* WHAT TO PRODUCE: Write out, word for word, every line from the one where "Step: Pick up" occurs to the final line of the entries, and nothing beyond them.

* SUPPLIED RECORDS:
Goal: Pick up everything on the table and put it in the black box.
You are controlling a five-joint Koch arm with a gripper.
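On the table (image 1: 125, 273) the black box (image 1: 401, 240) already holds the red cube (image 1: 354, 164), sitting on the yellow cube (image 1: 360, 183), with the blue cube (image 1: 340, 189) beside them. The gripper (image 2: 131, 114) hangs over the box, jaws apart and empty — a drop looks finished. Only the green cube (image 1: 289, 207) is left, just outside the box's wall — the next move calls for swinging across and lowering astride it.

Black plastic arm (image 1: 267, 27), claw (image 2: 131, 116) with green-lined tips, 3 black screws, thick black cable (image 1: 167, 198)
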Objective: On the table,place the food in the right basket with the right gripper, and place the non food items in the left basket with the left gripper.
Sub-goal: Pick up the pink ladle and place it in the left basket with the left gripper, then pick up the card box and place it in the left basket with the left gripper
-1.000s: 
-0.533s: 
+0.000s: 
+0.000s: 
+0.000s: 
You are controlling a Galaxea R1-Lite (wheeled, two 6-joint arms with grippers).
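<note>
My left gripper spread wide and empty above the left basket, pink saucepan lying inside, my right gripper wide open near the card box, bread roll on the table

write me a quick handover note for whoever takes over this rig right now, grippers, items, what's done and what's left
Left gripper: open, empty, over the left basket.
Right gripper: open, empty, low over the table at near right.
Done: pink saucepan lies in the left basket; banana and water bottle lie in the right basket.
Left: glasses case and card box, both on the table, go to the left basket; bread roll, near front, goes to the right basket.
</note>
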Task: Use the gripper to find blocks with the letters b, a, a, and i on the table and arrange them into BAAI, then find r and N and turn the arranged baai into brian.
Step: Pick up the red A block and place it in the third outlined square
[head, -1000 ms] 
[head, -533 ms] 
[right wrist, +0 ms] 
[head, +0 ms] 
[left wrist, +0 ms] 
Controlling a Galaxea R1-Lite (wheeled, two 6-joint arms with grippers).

* RESPONSE TO THE TASK:
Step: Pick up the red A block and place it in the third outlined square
[head, -1000 ms] 
[head, -533 ms] 
[right wrist, +0 ms] 
[head, +0 ms] 
[left wrist, +0 ms] 
Controlling a Galaxea R1-Lite (wheeled, two 6-joint arms with grippers).

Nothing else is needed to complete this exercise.